[Openmp-commits] [openmp] [Flang][OpenMP][MLIR] Initial array section mapping MLIR -> LLVM-IR lowering utilising omp.bounds (PR #68689)

Thu Oct 19 02:44:25 PDT 2023

@@ -1629,13 +1622,153 @@ getRefPtrIfDeclareTarget(mlir::Value value,
   return nullptr;
+// A small helper structure to contain data gathered
+// for map lowering and coalese it into one area and
+// avoiding extra computations such as searches in the
+// llvm module for lowered mapped varibles or checking
+// if something is declare target (and retrieving the
+// value).
+struct MapData {
+  bool isDeclareTarget = false;
+  mlir::Operation *mapClause;
+  llvm::Value *basePointer;
+  llvm::Value *pointer;
+  llvm::Value *kernelValue;
+  llvm::Type *underlyingType;
+  llvm::Value *sizeInBytes;
+uint64_t getArrayElementSizeInBits(LLVM::LLVMArrayType arrTy, DataLayout &dl) {
+  if (auto nestedArrTy = llvm::dyn_cast_if_present<LLVM::LLVMArrayType>(
+          arrTy.getElementType()))
+    return getArrayElementSizeInBits(nestedArrTy, dl);
+  return dl.getTypeSizeInBits(arrTy.getElementType());
+// This function calculates the size to be offloaded for a specified type, given
+// its associated map clause (which can contain bounds information which affects
+// the total size), this size is calculated based on the underlying element type
+// e.g. given a 1-D array of ints, we will calculate the size from the integer
+// type * number of elements in the array. This size can be used in other
+// calculations but is ultimately used as an argument to the OpenMP runtimes
+// kernel argument structure which is generated through the combinedInfo data
+// structures.
+// This function is somewhat equivalent to Clang's getExprTypeSize inside of
+// CGOpenMPRuntime.cpp.
+llvm::Value *getSizeInBytes(DataLayout &dl, const mlir::Type &type,
agozillon wrote:

I also prefer the uniformity and ease of use, but perhaps I'm to close to the source on this one. I do understand the dislike for the excess generated arguments though, and the possible performance impact if subsequent optimisation passes can't tidy it up. 

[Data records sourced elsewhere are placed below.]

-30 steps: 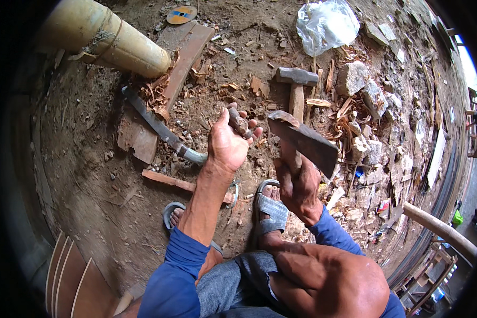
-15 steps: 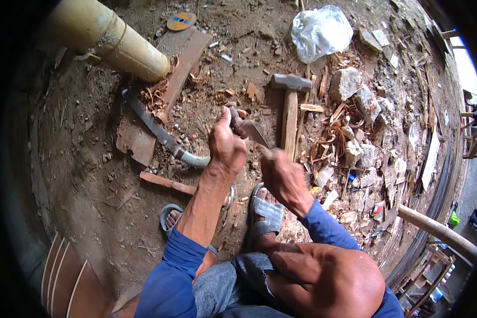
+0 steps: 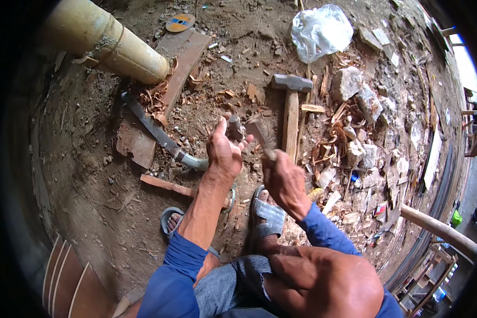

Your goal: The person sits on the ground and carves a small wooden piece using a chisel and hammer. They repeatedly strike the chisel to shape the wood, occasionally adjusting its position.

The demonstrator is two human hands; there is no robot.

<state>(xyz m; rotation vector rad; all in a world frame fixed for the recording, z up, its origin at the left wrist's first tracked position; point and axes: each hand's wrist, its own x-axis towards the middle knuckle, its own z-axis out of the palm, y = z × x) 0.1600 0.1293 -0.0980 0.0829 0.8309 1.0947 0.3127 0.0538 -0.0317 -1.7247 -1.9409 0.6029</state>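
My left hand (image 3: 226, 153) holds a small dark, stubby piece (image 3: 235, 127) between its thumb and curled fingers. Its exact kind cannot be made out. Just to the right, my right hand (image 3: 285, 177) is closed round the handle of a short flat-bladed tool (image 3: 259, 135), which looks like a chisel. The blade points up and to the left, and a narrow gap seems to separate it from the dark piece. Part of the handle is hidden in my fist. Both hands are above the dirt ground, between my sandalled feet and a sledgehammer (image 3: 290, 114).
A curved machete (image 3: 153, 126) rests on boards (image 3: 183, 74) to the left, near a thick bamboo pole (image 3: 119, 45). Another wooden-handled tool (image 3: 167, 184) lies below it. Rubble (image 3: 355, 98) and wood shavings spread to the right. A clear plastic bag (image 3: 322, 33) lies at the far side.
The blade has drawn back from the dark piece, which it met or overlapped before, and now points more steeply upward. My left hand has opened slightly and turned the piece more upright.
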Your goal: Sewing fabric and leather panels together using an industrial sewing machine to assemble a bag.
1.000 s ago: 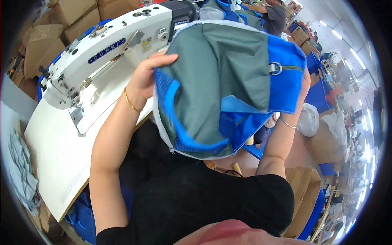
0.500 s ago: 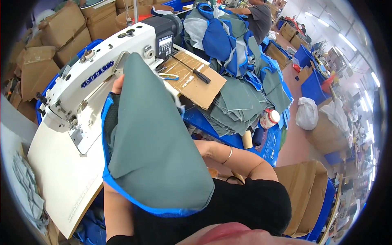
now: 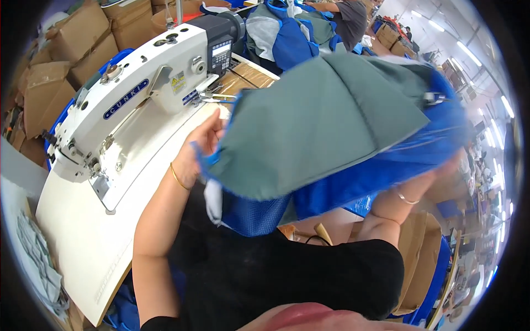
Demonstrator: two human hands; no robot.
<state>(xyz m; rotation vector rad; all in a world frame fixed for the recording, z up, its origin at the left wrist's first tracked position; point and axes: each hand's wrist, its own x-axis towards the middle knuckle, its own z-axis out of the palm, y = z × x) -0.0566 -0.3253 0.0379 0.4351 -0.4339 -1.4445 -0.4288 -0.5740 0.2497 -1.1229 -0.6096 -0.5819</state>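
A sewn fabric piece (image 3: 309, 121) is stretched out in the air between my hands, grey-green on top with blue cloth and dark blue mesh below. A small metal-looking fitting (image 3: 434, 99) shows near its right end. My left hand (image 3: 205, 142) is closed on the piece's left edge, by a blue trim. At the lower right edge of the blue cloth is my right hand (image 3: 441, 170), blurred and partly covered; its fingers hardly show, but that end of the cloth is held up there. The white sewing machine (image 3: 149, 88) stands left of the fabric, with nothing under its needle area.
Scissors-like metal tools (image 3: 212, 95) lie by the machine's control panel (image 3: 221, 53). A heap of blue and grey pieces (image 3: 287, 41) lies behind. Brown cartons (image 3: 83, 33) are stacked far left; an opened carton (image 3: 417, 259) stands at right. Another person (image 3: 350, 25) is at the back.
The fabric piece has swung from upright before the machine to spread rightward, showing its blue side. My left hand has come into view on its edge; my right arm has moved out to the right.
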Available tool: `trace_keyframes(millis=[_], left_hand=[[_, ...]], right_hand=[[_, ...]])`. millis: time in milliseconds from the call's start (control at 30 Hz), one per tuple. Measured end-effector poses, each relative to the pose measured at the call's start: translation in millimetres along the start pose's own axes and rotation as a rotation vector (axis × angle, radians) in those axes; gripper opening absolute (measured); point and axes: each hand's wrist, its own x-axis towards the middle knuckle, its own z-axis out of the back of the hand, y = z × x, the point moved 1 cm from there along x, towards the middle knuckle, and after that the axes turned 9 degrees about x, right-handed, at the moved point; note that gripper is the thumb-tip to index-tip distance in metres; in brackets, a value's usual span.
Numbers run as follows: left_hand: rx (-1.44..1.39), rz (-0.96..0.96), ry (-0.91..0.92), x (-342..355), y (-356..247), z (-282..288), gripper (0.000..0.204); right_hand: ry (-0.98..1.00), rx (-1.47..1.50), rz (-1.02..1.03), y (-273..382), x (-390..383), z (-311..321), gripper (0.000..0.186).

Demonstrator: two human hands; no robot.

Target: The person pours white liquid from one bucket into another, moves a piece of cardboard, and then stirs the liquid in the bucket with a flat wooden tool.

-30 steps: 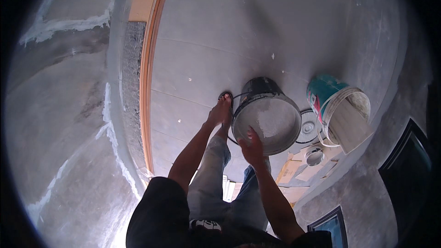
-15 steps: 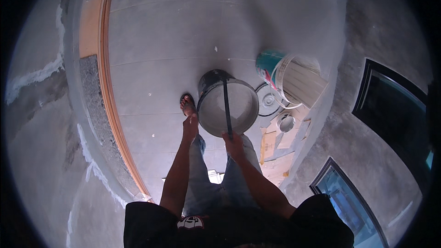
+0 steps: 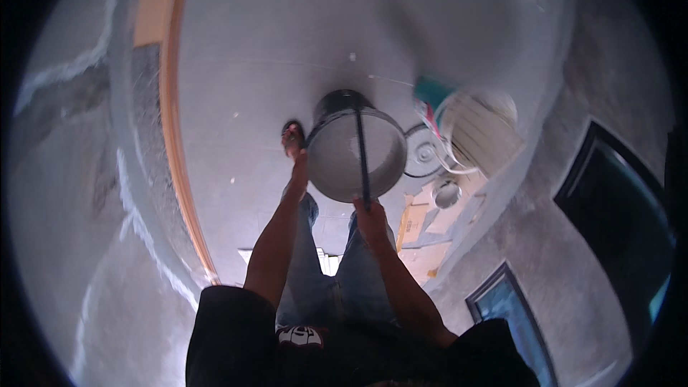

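A black bucket [image 3: 330,168] with pale grey material inside is in front of my legs, its dark handle lying across the opening. My right hand [image 3: 369,216] is closed on the near end of that handle. My left hand [image 3: 297,165] is at the bucket's left rim, gripping it, its fingertips partly hidden and blurred. A bare foot in a dark sandal [image 3: 292,131] shows just beyond my left hand.
Right of the bucket lean a teal-and-white pail [image 3: 433,92] holding a pale board [image 3: 487,143], a round lid [image 3: 423,150], cardboard [image 3: 412,222] and a small container [image 3: 446,192]. A wooden strip [image 3: 172,115] runs along the left. Dark-framed openings [image 3: 609,222] are at right.
My right hand has moved from the bucket's rim onto its handle, which is now raised across the opening. The view has shifted; the bucket appears farther left, with my left hand still beside it.
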Motion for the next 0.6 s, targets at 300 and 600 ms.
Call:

However, it's not the only thing I've encountered recently during the lowering that will need some polishing off when we can. Allocatables for some odd reason spawn multiple allocas of the descriptor + data structure that get the same value assigned to them, and then only one of them is actually used. Unsure why (perhaps someone else does and it has a good reason or maybe it's an OpenMP lowering oddity), but it is something that might be worth a look into in the future.